### Task details
Lines from the line with "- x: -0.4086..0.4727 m" to the line with "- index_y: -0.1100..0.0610" in the entries below, and only those, must be output exactly, with both ends included.

[Records from a data collection]
────

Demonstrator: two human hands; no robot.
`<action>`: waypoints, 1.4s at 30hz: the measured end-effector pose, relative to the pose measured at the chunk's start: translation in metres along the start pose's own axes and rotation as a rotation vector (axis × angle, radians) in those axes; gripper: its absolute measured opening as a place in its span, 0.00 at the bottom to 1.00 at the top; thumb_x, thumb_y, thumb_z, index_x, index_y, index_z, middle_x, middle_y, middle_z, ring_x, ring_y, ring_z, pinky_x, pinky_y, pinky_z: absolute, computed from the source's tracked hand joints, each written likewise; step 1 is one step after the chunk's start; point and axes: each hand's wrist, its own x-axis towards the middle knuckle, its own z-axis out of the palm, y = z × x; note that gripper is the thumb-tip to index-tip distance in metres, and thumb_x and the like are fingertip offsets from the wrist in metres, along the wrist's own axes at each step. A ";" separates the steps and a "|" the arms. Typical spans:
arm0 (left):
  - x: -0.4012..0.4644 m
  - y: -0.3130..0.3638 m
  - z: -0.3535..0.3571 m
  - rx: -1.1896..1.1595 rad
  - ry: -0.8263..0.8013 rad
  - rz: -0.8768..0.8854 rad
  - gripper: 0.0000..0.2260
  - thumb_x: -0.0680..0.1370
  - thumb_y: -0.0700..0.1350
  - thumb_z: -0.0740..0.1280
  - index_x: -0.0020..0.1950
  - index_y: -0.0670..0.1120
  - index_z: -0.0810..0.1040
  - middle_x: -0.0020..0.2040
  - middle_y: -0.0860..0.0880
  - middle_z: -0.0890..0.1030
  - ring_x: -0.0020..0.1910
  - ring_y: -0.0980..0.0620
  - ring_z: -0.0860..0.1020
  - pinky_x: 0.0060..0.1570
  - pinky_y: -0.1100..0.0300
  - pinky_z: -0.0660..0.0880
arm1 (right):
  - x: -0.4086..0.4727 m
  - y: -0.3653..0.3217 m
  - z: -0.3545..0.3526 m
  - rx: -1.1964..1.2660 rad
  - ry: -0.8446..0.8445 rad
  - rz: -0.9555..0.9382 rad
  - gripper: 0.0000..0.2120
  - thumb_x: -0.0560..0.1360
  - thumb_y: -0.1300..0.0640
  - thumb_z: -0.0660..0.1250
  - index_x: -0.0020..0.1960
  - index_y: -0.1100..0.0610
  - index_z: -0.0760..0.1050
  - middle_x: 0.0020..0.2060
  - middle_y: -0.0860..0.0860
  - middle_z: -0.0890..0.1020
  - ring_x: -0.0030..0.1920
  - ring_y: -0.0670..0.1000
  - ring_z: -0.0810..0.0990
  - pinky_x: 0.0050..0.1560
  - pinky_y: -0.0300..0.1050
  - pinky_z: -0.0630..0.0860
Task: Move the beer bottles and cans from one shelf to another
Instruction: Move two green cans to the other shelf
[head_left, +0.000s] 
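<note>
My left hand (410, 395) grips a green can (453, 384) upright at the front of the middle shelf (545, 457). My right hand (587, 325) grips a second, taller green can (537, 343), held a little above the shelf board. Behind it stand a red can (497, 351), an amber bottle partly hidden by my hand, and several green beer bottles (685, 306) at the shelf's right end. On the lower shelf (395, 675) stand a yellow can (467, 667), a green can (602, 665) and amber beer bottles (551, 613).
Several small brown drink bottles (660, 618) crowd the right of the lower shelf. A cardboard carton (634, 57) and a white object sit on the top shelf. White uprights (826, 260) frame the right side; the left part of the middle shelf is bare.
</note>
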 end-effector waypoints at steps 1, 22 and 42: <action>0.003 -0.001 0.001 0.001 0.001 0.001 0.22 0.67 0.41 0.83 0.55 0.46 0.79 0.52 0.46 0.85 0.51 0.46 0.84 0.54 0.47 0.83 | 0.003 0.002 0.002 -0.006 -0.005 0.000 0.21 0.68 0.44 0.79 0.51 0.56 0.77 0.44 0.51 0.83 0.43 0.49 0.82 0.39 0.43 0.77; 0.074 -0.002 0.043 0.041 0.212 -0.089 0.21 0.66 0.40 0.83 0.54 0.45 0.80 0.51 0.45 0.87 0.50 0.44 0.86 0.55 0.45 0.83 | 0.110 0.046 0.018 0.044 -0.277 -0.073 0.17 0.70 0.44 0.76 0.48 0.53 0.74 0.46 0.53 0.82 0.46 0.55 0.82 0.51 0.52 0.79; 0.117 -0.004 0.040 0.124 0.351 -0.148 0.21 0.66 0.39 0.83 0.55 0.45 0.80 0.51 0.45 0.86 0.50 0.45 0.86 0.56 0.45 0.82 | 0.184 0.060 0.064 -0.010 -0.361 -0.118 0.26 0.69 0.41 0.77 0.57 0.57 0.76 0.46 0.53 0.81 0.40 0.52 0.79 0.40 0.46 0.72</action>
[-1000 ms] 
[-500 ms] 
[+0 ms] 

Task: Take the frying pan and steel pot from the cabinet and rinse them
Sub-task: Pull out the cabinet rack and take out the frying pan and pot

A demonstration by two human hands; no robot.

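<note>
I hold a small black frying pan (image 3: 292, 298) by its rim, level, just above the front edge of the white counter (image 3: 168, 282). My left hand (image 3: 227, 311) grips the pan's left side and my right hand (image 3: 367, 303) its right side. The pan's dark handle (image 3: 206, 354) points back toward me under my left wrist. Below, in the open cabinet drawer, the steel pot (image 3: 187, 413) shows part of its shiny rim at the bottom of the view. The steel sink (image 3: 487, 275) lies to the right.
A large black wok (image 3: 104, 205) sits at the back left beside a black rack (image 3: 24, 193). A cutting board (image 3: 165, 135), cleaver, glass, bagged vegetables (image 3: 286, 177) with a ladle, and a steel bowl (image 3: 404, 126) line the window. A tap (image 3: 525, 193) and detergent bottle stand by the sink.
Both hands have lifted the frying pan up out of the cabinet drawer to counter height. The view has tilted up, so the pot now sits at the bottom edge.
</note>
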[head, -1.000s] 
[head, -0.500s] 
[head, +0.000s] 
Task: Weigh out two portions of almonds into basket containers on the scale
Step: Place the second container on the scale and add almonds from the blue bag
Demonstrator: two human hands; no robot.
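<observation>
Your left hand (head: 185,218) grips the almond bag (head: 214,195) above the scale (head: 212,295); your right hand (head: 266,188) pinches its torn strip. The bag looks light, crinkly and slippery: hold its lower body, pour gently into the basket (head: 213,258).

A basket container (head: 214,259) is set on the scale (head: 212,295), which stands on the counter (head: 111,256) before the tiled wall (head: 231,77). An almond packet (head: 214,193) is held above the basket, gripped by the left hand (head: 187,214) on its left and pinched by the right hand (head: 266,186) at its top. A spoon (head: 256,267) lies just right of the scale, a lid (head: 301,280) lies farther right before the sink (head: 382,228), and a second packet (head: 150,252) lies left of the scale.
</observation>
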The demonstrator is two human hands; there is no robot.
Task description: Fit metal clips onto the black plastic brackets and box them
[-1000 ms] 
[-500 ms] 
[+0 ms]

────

### Response area
  - x: -0.4086..0.4727 m
  - y: -0.3653..0.3217 m
  - z: -0.3545..0.3526 m
  - rx: -1.1964..1.2660 rad
  - ry: -0.8446..0.8445 rad
  - rz: -0.9555..0.9382 rad
  - gripper: 0.0000..0.2120
  - thumb_x: -0.0560..0.1360
  - thumb_y: -0.1300..0.0640
  - thumb_z: -0.0660..0.1250
  - index_x: -0.0020..0.1960
  - index_y: -0.1100..0.0610

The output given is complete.